There is an expectation among many that the Reserve Bank of India (RBI) would cut the repo rate (at which it lends to banks) by 25 basis points in its annual policy review meeting scheduled on Tuesday, to boost growth in the economy.
After increasing the policy rate 13 times between March 2010 and October 2011, to 8.5 per cent, the central bank made no change in its last two policy reviews. Quite a few economists and market participants believe the high global oil prices may act as a deterrent for a rate cut, but, the cost of not cutting is also rapidly rising. reflected, for instance, in slowing economic activity. “Today’s weak IIP (Index of Industrial Production) data, along with lower core inflation, should cement the case for a rate cut, as the cost of not cutting rates is rising. We expect a 25-bps repo rate cut and no change in the Cash Reserve Ratio (the portion of their reserves banks must keep instead of lending) on April 17,” said economists Sonal Verma and Aman Mohunta of Nomura Securities.
Factory output data for February was 4.1 per cent, lower than the consensus estimate. The trend in recent months suggested interest rate-sensitive consumer durables goods’ output growth had fallen sharply. Economists expect March industrial production data to also be weak.
“Overall, we think growth momentum in the economy is weak, though not as weak as in the last quarter of 2011…we think RBI will be willing to support growth by cutting the repo rate by 25-bps in the coming monetary policy meeting, unless the March inflation number surprises sharply to the upside,” said Taimur Baig and Kaushik Das, economists with Deutsche Bank.
The inflation figures for March, to be released a day before the policy meet, would be a key input for the central bank’s decision. The market is expecting slightly lower inflation in March, but core or non-food manufacturing inflation could see a sharp decline.
Treasury officials said the bond market had factored in a 25-bps rate cut, as yields on government paper fell sharply on Thursday following the poor IIP numbers. Yield on the 10-year benchmark government paper closed at 8.44 per cent, about 11-bps lower than yesterday’s close.
“Bond markets have discounted a 25bps rate cut in the annual policy because of poor industrial production numbers. So, markets are expecting RBI to cut rates to support growth,” said T S Srinivasan, general manager-treasury at Indian Overseas Bank. He added the uncertainty on the government being able to reign in the fiscal deficit might limit RBI’s comfort in starting the monetary easing cycle. During its mid-quarter review, RBI had said a credible plan for fiscal consolidation was essential to have lower inflation.
“The inflation risks are legitimate and in our opinion, should be an important factor in determining essentially the magnitude of rate cuts by RBI. As such, we expect RBI to ease rates by 50-75 bps in FY13,” said a YES Bank note, adding that a weak outlook on growth warranted commencing of monetary easing, by cutting the policy rate 25 bps on Tuesday.
Market participants, however, are ruling out a cut in CRR, as liquidity has improved in April.
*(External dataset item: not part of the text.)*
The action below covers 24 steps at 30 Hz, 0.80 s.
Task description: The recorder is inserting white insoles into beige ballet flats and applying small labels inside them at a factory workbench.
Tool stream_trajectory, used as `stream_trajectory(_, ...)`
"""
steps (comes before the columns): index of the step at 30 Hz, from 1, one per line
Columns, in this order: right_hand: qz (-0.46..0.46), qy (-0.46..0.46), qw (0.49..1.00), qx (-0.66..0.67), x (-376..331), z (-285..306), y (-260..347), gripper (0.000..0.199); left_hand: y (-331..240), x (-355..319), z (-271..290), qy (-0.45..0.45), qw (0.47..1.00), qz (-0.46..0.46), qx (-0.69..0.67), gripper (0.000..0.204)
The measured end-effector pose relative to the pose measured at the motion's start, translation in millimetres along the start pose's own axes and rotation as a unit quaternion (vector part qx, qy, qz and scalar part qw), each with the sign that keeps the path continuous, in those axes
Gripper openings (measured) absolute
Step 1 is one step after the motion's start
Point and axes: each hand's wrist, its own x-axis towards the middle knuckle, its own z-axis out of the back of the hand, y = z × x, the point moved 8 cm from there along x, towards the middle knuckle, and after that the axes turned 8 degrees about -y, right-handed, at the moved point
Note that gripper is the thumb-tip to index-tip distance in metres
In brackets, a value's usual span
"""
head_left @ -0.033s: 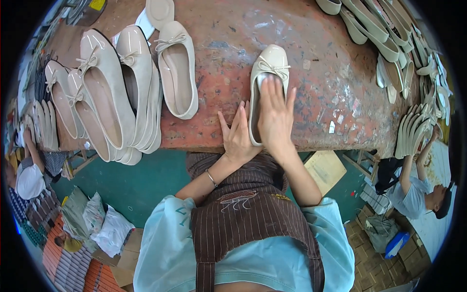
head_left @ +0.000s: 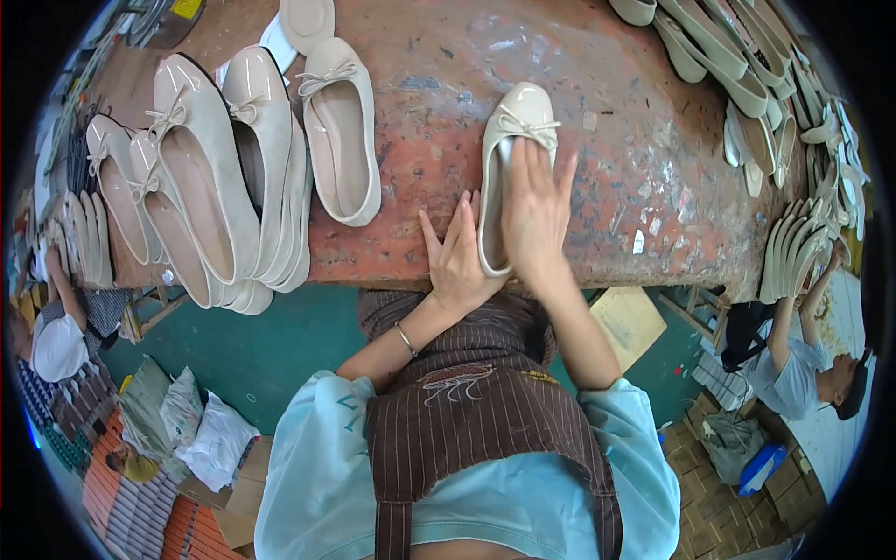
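Right hand (head_left: 535,213) flat and spread wide, fingers pointing up, pressing down into the opening of a cream shoe (head_left: 511,131) with a little bow at the toe. Left hand (head_left: 459,257) also flat and spread, lying on the bench (head_left: 616,168) just beside the shoe's left side, thumb side touching its edge. Thin bracelet (head_left: 405,340) round the left wrist. Not gripping or pinching anything with either hand.

Cream shoe lying on the red, scratched bench, heel near the front edge, toe pointing away.

Left of that shoe, well apart, one more cream shoe with a bow (head_left: 340,131), open side up. Further left of the shoe, a bunch of cream shoes (head_left: 215,177) leaning on each other, some hanging over the bench edge. Pale insole (head_left: 308,19) far up and left of the shoe.

Far right of the shoe, a row of more cream shoes (head_left: 737,65) and a stack of pale soles (head_left: 793,247) standing on edge.

Below the shoe, a brown striped apron (head_left: 485,411) over a light blue shirt. Green floor (head_left: 280,345) under the bench. Down and right of the shoe, another person (head_left: 793,373) in a blue shirt reaching toward the stack of soles.
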Motion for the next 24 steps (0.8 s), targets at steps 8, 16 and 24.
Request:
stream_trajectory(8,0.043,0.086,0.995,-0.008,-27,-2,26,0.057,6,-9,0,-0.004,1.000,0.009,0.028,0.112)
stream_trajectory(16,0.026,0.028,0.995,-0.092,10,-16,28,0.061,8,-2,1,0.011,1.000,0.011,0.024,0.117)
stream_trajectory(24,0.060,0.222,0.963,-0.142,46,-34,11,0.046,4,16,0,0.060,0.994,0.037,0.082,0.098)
This is reflected in lower borrowing from RBI’s repo facility. CRR was reduced by 125 bps to 4.75 per cent since January, to ease tightness.
Banks’ daily borrowing has fallen from about Rs 2 lakh crore in March to Rs 80,000 crore-1 lakh crore in the current fortnight. The overnight call money rates have eased from around 10 per cent to nine per cent in the same period. Market participants said government spending in the form of bond redemptions helped in easing the liquidity pressures.
In the first week of April, about Rs 27,000 crore of inflows came as the government redeemed maturing bonds. Another Rs 34,000 crore worth of redemptions are due next month.